• **Task directions**:
What you return should match the data word for word, minus the images.
BEGIN Supplied data
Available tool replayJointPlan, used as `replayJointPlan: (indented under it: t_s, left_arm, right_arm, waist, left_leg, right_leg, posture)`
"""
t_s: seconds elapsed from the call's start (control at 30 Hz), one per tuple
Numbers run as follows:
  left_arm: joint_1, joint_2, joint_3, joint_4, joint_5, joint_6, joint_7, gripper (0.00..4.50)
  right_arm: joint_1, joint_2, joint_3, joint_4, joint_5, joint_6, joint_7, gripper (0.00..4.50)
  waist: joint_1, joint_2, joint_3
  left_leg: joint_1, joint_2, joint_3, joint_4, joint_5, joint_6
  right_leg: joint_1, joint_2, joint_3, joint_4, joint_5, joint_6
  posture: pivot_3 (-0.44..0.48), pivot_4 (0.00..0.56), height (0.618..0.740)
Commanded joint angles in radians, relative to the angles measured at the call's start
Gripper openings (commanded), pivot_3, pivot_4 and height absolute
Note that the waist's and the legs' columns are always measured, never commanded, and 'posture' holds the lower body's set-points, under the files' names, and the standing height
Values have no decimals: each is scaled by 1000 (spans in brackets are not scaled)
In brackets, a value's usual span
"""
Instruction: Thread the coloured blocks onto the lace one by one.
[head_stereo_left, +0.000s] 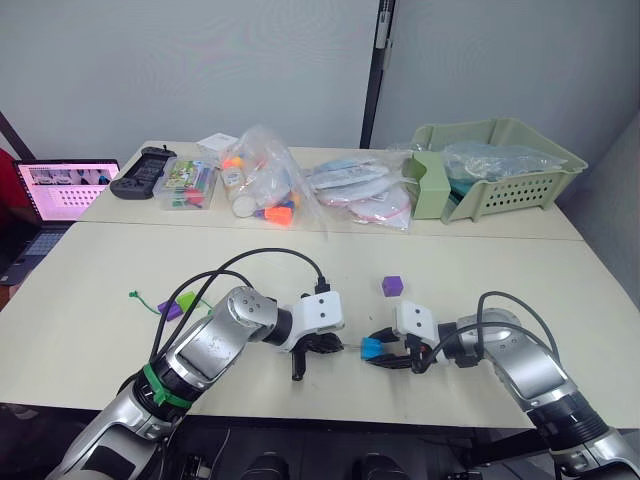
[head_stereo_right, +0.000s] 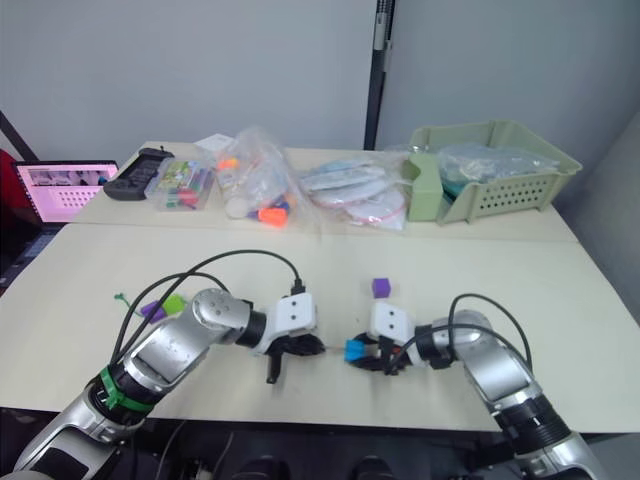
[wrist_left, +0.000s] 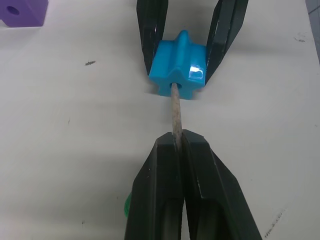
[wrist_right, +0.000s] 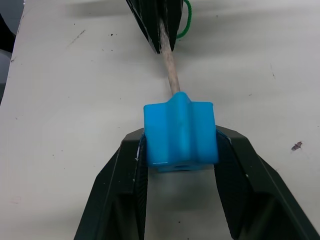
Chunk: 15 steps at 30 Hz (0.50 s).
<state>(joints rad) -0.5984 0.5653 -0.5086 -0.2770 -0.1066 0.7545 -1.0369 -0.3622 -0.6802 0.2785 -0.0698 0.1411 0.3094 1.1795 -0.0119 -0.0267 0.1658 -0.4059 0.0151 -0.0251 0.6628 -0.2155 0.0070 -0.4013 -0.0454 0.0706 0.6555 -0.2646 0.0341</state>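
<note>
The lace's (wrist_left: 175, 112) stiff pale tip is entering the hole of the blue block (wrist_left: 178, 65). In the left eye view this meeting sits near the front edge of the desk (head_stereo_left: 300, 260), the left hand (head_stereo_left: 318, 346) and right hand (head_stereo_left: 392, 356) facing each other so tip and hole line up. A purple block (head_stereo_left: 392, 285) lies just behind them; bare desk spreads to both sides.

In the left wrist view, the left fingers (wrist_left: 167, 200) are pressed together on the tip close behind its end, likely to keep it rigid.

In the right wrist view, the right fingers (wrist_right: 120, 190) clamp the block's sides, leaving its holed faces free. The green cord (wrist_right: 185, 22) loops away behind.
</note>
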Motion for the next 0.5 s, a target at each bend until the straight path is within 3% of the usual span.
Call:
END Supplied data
• **Problem solution**:
Available tool replayJointPlan, used as `replayJointPlan: (indented under it: t_s, left_arm, right_arm, waist, left_leg, right_leg, posture)`
"""
t_s: seconds elapsed from the call's start (control at 30 Hz), one per tuple
Numbers run as follows:
  left_arm: joint_1, joint_2, joint_3, joint_4, joint_5, joint_6, joint_7, gripper (0.00..4.50)
  right_arm: joint_1, joint_2, joint_3, joint_4, joint_5, joint_6, joint_7, gripper (0.00..4.50)
  waist: joint_1, joint_2, joint_3
  left_leg: joint_1, joint_2, joint_3, joint_4, joint_5, joint_6
  right_leg: joint_1, joint_2, joint_3, joint_4, joint_5, joint_6
  posture: pivot_3 (-0.44..0.48), pivot_4 (0.00..0.56), height (0.618..0.740)
Commanded joint angles in radians, relative to the angles measured at the call's start
Gripper openings (commanded), pivot_3, pivot_4 and height absolute
Note that the waist's and the legs' columns are always measured, never commanded, and 'posture' holds the lower body's set-points, under the files' names, and the standing height
Values have no decimals: each is scaled by 1000 (spans in brackets are not scaled)
In brackets, a value's usual span
"""
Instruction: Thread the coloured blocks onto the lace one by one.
[head_stereo_left, +0.000s] 
[head_stereo_right, +0.000s] 
[wrist_left, +0.000s] 
[wrist_right, +0.000s] 
Chunk: 15 steps at 30 Hz (0.50 s).
<state>(joints rad) -0.5984 0.5653 -0.5086 -0.2770 -0.1066 0.7545 -1.0369 -0.3622 -0.6802 0.2785 -0.0698 0.1411 0.3094 1.1795 -0.0119 -0.0267 0.1658 -0.4059 0.0151 -0.0251 0.6628 -0.2155 0.0070 -0.4013 -0.0454 0.0706 0.6555 -0.2646 0.0341</state>
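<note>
The lace's (wrist_left: 175, 112) stiff pale tip is entering the hole of the blue block (wrist_left: 178, 65). In the left eye view this meeting sits near the front edge of the desk (head_stereo_left: 300, 260), the left hand (head_stereo_left: 318, 346) and right hand (head_stereo_left: 392, 356) facing each other so tip and hole line up. A purple block (head_stereo_left: 392, 285) lies just behind them; bare desk spreads to both sides.

In the left wrist view, the left fingers (wrist_left: 167, 200) are pressed together on the tip close behind its end, likely to keep it rigid.

In the right wrist view, the right fingers (wrist_right: 120, 190) clamp the block's sides, leaving its holed faces free. The green cord (wrist_right: 185, 22) loops away behind.
</note>
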Motion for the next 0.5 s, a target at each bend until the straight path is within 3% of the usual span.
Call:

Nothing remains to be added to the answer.